(Saved data entries)
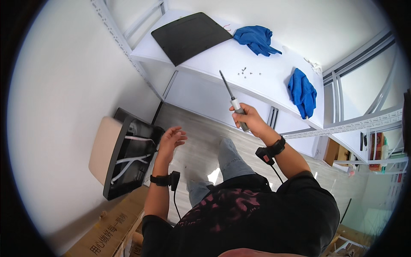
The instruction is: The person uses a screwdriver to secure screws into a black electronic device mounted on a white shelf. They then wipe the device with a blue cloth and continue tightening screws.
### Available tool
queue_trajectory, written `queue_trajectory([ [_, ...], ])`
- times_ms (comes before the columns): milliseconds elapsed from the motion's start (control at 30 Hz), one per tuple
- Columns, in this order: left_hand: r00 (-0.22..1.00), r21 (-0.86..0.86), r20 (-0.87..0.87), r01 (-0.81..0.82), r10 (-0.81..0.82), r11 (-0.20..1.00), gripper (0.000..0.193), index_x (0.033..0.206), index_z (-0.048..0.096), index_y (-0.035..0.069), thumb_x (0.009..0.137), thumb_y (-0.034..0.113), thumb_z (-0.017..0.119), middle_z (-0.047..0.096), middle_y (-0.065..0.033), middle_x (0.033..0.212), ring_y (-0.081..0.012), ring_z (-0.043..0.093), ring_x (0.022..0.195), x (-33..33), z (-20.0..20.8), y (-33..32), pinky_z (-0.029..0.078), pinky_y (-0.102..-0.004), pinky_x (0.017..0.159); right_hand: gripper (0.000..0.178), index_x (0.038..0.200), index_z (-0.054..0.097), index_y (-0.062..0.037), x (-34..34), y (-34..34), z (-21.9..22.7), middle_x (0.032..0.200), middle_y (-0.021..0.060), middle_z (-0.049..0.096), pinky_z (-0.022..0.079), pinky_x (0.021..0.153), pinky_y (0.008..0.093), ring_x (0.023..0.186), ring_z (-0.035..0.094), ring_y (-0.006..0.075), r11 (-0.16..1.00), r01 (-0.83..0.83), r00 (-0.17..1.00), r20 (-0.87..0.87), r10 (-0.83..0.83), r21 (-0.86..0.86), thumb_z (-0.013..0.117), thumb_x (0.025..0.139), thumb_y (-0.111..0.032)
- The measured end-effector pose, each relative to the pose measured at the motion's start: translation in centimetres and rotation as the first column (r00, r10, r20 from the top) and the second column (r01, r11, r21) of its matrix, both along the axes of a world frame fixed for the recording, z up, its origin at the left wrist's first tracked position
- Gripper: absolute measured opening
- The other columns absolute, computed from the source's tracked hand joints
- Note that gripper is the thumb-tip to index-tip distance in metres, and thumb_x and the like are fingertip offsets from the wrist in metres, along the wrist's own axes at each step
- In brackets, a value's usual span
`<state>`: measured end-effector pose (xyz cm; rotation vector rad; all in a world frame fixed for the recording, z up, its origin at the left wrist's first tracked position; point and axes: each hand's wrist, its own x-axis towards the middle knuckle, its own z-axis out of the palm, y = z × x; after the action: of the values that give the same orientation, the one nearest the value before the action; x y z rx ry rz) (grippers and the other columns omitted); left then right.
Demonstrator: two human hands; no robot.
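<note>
My right hand is wrapped round the grey-and-white handle of a screwdriver. Its dark shaft points up and away, toward the front edge of the white shelf table. Several small screws lie scattered on that table, beyond the screwdriver's tip. Lower and further left, my left hand is in the air with loosely bent fingers apart and nothing visible in them. It is nearest to an open black housing with pale hoses inside and a beige outer side.
A flat black panel lies at the table's far left. Two blue cloths rest on the tabletop, one hanging over its front edge. Metal shelf frames stand on both sides. A cardboard box sits at lower left.
</note>
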<state>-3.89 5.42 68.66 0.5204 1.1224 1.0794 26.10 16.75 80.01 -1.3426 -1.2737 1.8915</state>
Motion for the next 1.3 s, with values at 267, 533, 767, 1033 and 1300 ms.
queue_trajectory([
  [267,0.952,-0.041,-0.055,-0.305,0.302,0.952,0.033,0.121,0.051,0.003,0.095,0.022,0.056,0.058,-0.0085,0.112,-0.0175,0.062,0.094,0.7,1.7,15.0,0.051,-0.0293,0.077,0.026,0.098,0.056,0.0017,-1.0,21.9,2.0,0.093,0.0113,0.062,0.053,0.063,0.0324,0.075,0.062,0.0194,0.99,0.138,0.986,-0.092,-0.139,-0.012,0.063,0.087,-0.02],
  [533,0.859,-0.049,-0.248,-0.473,0.448,0.88,0.048,0.133,0.037,-0.003,0.095,0.021,0.054,0.049,-0.0101,0.12,-0.0192,0.06,0.098,-0.8,0.6,25.6,0.053,-0.0297,0.08,0.036,0.107,0.054,0.0034,-4.5,40.5,-1.4,0.1,0.0115,0.055,0.051,0.067,0.0339,0.083,0.056,0.0207,0.981,0.077,0.967,0.225,-0.117,0.179,0.066,0.083,-0.021],
  [767,0.809,-0.073,-0.396,-0.5,0.435,0.863,0.027,0.112,0.047,-0.004,0.09,0.007,0.06,0.058,-0.0097,0.092,-0.0149,0.062,0.072,-1.5,-0.4,27.8,0.053,-0.0257,0.063,0.042,0.108,0.053,0.0084,-6.0,44.3,-3.7,0.098,0.0156,0.055,0.049,0.061,0.0344,0.078,0.056,0.0238,0.989,0.015,0.947,0.315,-0.061,0.145,0.066,0.082,-0.022],
  [1033,0.89,-0.092,-0.299,-0.386,0.345,0.918,0.02,0.107,0.05,-0.003,0.09,0.003,0.058,0.057,-0.0084,0.089,-0.0151,0.063,0.072,-1.3,1.3,27.6,0.054,-0.0265,0.064,0.047,0.111,0.053,0.0089,-6.6,46.0,-4.2,0.09,0.0138,0.057,0.045,0.059,0.0354,0.073,0.056,0.0222,0.987,-0.014,0.951,0.308,-0.037,0.162,0.068,0.079,-0.022],
  [1300,0.885,0.034,-0.332,-0.333,0.325,0.942,0.014,0.099,0.049,0.001,0.088,-0.002,0.057,0.056,-0.0055,0.087,-0.0139,0.061,0.073,-2.1,4.4,23.8,0.053,-0.0258,0.065,0.022,0.091,0.057,-0.0014,-7.5,44.1,1.2,0.081,0.0056,0.054,0.049,0.057,0.0285,0.068,0.054,0.0152,0.982,0.04,0.991,0.119,-0.063,0.187,0.068,0.08,-0.017],
])
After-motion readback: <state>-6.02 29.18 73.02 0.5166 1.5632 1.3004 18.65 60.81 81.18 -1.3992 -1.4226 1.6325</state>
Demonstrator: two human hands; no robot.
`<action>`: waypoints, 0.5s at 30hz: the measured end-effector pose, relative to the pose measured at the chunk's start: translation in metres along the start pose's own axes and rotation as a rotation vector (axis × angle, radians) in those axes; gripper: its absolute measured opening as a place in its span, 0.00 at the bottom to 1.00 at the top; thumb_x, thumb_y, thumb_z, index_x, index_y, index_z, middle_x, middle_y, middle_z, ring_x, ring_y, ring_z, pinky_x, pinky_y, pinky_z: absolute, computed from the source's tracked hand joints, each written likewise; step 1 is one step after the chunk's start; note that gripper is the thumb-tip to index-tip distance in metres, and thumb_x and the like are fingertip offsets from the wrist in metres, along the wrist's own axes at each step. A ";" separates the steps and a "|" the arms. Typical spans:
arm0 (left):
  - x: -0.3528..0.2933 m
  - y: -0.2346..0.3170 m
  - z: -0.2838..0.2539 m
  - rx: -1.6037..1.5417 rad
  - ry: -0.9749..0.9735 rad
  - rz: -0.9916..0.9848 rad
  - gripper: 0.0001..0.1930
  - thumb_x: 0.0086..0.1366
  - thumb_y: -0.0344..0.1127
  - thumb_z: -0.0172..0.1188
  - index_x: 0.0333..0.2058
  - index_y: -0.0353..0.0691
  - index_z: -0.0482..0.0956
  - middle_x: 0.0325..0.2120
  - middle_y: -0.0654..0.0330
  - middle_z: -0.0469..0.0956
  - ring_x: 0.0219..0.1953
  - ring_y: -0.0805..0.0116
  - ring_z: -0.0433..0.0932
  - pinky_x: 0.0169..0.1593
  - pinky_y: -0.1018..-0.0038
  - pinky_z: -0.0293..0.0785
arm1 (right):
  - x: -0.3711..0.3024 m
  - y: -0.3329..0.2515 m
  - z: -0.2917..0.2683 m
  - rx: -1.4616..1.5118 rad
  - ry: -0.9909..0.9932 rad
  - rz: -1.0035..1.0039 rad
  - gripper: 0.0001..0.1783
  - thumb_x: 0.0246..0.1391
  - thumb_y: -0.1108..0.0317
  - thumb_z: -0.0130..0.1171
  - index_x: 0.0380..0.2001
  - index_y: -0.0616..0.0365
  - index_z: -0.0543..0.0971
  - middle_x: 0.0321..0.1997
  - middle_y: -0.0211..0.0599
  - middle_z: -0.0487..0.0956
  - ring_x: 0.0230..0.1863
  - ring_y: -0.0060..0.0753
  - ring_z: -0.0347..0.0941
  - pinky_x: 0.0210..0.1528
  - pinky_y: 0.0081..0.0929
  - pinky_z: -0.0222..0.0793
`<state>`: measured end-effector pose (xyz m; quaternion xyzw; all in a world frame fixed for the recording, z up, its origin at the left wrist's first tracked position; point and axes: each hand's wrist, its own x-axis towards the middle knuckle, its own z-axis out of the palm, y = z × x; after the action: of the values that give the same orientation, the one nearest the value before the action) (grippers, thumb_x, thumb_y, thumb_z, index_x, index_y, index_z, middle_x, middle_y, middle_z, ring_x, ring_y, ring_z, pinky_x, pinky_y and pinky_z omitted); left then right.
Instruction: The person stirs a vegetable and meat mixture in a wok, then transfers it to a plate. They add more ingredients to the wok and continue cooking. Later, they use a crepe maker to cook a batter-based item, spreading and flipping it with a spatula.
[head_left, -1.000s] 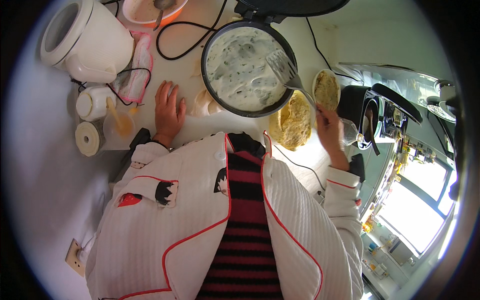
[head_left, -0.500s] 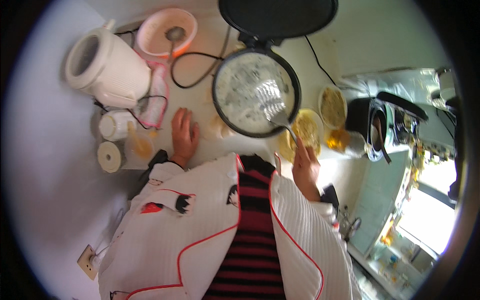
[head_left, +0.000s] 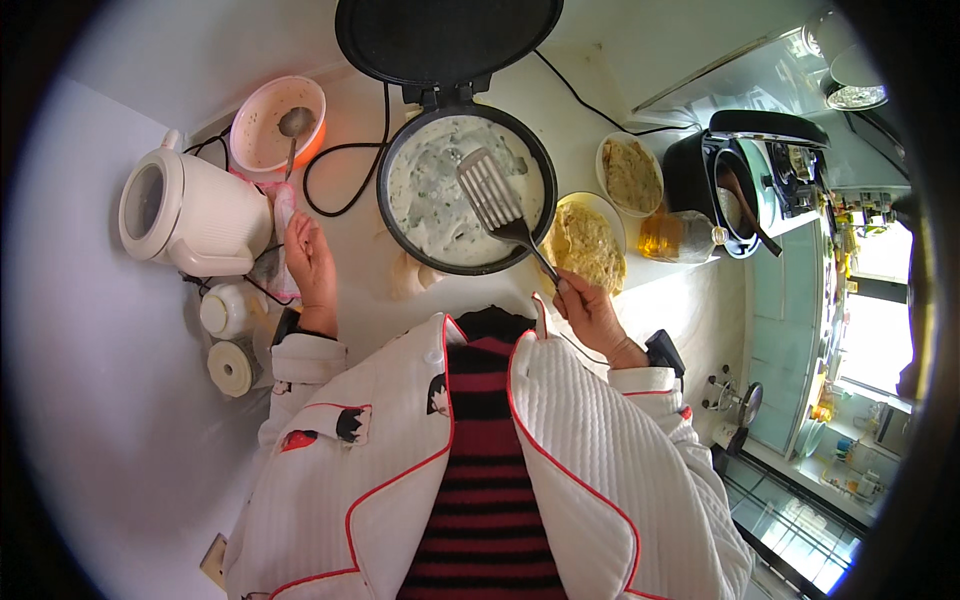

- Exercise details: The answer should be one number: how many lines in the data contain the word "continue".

- Written solution: 2